Problem | From the entries below, please output exactly the lines starting at the one containing "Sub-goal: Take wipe" and ending at the one containing "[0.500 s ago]", both included.

▼▼▼

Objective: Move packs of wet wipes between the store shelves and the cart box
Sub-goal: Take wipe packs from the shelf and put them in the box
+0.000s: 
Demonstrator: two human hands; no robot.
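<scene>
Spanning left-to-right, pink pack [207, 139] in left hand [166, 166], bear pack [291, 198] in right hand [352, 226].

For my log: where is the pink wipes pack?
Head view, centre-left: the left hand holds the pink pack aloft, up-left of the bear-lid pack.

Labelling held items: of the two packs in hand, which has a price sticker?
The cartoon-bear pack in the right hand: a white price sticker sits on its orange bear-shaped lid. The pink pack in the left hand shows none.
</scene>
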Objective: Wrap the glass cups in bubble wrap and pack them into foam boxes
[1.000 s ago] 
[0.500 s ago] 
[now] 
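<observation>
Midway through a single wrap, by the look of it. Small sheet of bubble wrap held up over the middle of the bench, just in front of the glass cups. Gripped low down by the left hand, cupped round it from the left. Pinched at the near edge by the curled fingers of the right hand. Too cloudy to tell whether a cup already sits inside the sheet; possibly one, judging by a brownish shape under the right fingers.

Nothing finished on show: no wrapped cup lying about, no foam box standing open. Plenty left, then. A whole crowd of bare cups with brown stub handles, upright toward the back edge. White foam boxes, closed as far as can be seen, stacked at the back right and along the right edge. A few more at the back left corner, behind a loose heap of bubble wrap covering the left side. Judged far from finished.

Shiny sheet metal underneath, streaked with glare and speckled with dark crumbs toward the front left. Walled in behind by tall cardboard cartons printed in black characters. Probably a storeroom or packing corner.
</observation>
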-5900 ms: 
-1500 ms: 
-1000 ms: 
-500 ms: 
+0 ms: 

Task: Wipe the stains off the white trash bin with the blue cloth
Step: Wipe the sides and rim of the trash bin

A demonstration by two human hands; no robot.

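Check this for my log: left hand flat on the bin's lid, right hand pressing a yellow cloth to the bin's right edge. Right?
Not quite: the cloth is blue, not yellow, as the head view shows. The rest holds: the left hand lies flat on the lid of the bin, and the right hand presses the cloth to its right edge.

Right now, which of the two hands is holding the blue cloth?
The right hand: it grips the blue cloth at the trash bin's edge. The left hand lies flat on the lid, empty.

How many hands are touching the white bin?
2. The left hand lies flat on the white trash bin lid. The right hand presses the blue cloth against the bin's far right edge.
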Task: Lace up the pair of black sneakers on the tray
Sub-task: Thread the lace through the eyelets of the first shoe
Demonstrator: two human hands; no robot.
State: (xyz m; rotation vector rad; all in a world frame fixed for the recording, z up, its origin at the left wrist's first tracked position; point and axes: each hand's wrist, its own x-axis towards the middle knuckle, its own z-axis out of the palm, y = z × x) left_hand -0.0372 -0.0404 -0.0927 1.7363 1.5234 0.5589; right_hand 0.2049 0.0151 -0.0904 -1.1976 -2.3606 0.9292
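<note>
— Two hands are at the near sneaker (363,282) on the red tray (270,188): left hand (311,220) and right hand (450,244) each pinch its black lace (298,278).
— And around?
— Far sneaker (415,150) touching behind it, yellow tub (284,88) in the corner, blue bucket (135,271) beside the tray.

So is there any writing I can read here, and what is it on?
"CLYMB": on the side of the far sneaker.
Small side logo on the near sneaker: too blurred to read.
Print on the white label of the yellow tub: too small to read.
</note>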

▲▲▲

Finished exercise |
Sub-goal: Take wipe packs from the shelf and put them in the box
+0.000s: 
Demonstrator: two human hands; no robot.
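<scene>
Spanning left-to-right, pink pack [207, 139] in left hand [166, 166], bear pack [291, 198] in right hand [352, 226].

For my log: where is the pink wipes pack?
Head view, centre-left: the left hand holds the pink pack aloft, up-left of the bear-lid pack.

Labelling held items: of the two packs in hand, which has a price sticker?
The cartoon-bear pack in the right hand: a white price sticker sits on its orange bear-shaped lid. The pink pack in the left hand shows none.
</scene>
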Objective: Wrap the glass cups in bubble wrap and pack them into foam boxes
[1.000 s ago] 
[0.500 s ago] 

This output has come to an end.